Syahrul yang baru datang bergegas pergi shalat. Sudah jam setengah tiga. Selesai shalat baru dia makan.

‘Kau sudah makan, Ran?’ tanya Syahrul.

‘Sudah,’ jawab Imran pendek.

‘Beres urusan kiriman tadi pagi?’ tanya Syahrul lagi.

‘Alhamdulillah, beres. Dan sudah aku telepon ibu. Mudah-mudahan minggu depan sudah sampai disana.’

Syahrul makan dengan lahap. Pasti dia sangat kelaparan.

‘Pedas sekali asam padeh ini,’ komentar Syahrul.

‘Iya. Aku tadi juga kepedasan. Tadi cabe merah hanya dua buah, aku ganti dengan cabe rawit. Ternyata pedas sekali.’

‘Patutlah...... Tapi enak sekali ini. Kalau si Ratih lewat lagi, tidak akan kelihatan,’ kata Syahrul melucu.

Kambut. Kalau kau duduk disana, mana pula akan kelihatan dia lewat.’

‘Maksudku, kalaupun dia lewat di mukaku disini, tidak akan terlihat.’

‘Saking enaknya asam padeh?’

‘Bukan. Saking pedasnya. Terkerinyit-kerinyit mata menahan pedas.’

Kambut..... ‘

‘Jadi......., kau berminat nih, sama si Ratih?’ tanya Syahrul mengalihkan cerita.

‘Berminat apa ?’ tanya Imran.

‘Alaaah... Sudah mau berdua-dua... Masak masih kura-kura dalam perahu.... huuu haah... pedas....’

‘Berdua-dua? Ooo, tadi itu? Dia datang bertanya. Minta tolong ditunjukkan matematika, apa pula salahnya.’

‘Ah. Kau tidak arif-arif juga. Dia bukan sekedar minta diajari matematika, itu. Tapi ada maksud yang terkandung di hati. Ada udang dibalik bakwan. Masak kau tidak merasa?’

‘Tidak. Aku tidak merasa apa-apa. Aku datar-datar saja. Dia minta tolong, aku tolong.’

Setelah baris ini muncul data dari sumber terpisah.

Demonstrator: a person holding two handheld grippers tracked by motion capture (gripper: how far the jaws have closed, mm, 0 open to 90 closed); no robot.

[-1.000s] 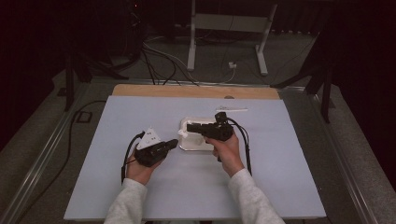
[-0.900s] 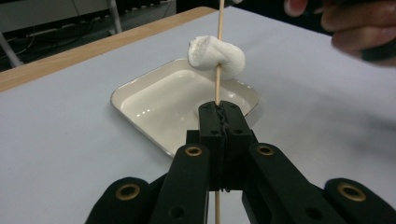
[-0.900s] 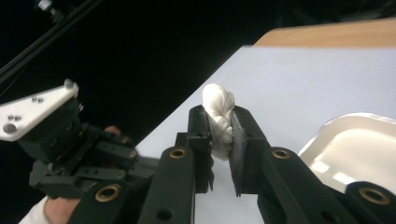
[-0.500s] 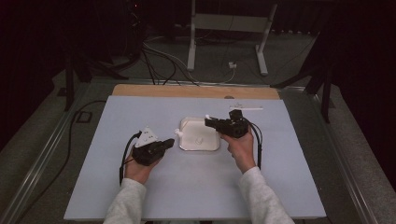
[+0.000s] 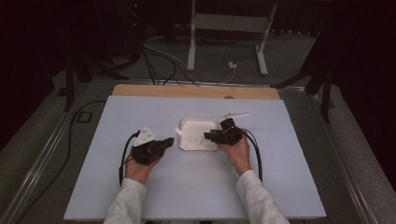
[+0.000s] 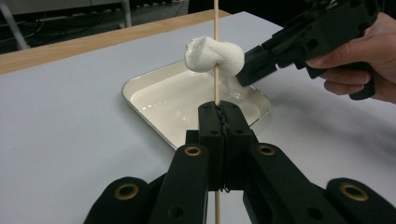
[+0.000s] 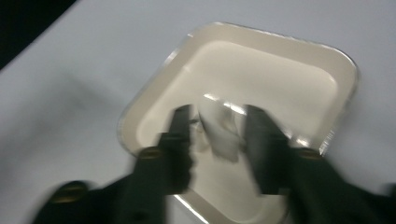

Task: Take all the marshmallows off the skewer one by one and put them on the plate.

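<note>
While skewered, marshmallow [image 6: 214, 55] (white) sits above left gripper [image 6: 223, 114].

Looking down on a pale blue table mat [image 5: 196, 186] with a white square tray [image 5: 189, 125] sitting in the middle. A small white lump [image 5: 198, 139] lies in the tray. The left gripper [image 5: 164, 143] sits just left of the tray, pointing at it. The right gripper [image 5: 208, 136] reaches in over the tray's right edge, jaws just opening. Both sleeves [image 5: 125, 205] are light grey. A thin white stick [image 5: 235, 114] lies behind the tray.
</note>
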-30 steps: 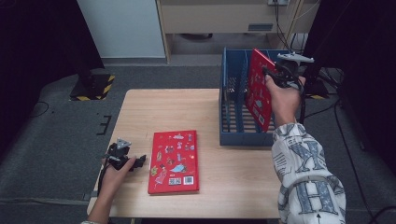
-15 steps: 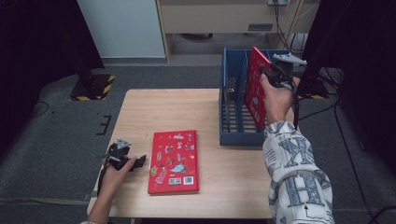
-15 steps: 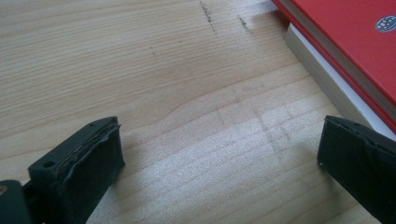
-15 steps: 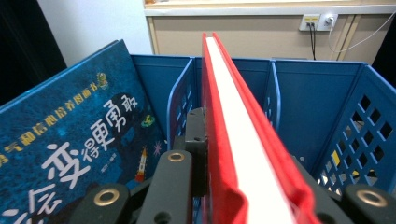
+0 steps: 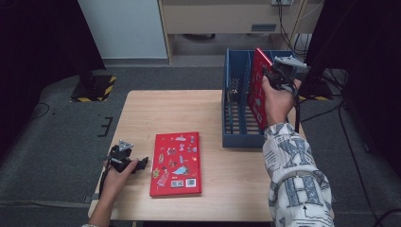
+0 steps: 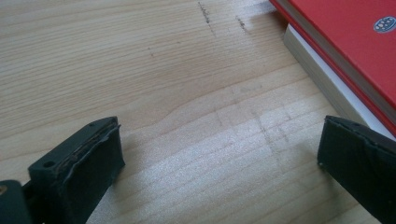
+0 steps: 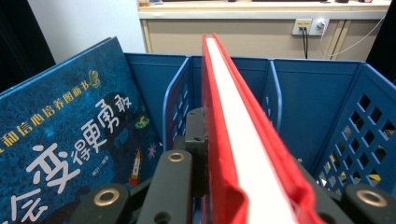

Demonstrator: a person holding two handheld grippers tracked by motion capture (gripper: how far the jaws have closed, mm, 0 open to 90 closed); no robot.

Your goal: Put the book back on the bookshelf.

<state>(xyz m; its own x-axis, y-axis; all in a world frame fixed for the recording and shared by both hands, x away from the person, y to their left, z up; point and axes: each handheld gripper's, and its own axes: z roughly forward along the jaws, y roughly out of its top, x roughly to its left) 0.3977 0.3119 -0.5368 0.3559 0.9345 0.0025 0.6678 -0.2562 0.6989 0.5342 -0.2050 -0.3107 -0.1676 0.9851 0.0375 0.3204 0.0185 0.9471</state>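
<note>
In the high view the left gripper [image 5: 142,163] rests at about 8 o'clock on the wooden table [image 5: 156,111], held in the person's left hand [image 5: 118,171], its jaws pointing toward 3 o'clock at the flat red picture book [image 5: 176,163] just beside it. In the left gripper view those jaws stand wide apart over bare wood with nothing between them, and the book's page edge [image 6: 327,79] lies near the right-hand jaw, at about 2 o'clock, without touching it. The flat book lies cover up near the table's middle front, at about 6 o'clock. At 2 o'clock on the table stands the blue file rack [image 5: 236,118], its slots running front to back. Over it the right gripper [image 5: 270,78], in the person's right hand [image 5: 276,101] with a patterned sleeve [image 5: 295,175] behind, is clamped on the upright red book [image 5: 257,90], which stands on edge, slightly tilted, above a middle slot of the rack. In the right gripper view the jaws press both covers of that red book [image 7: 233,154], whose white pages face the camera, while a blue picture book [image 7: 70,144] leans in the slot at 9 o'clock and the rack's dividers [image 7: 175,107] rise behind.
</note>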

‘Iya pulalah kalau begitu. Siapa tahu nanti bersemi juga bunga sakura.’

‘Banyak benar puisimu. Bunga sakura mana pula yang akan bersemi?’

‘Entah. Bunga sakura dihati remaja barangkali...He..he..he..’

‘Aku mau ke perpustakaan sebentar lagi. Kau mau ikut?’ Imran mengalih pembicaraan.

‘Kau pergi sajalah. Aku mau beristirahat sebentar. Lagi pula nanti sore aku sudah janjian mau menyelesaikan tugas di rumah si Rinto.’

‘Dari perpustakaan, aku mau ke Sekeloa. Mungkin pulangnya malam.’

‘Berarti, nanti malam kau tidak makan di rumah?’

‘Mungkin tidak.’

‘Kalau begitu, nanti malam asam pedasnya kuhabiskan. He..he..he..’

‘Habiskanlah. Hati-hati... siap-siap saja dengan obat sakit perut.’

‘Tenang saja. Kan ada pisang. Netralkan dengan pisang, habis perkara.’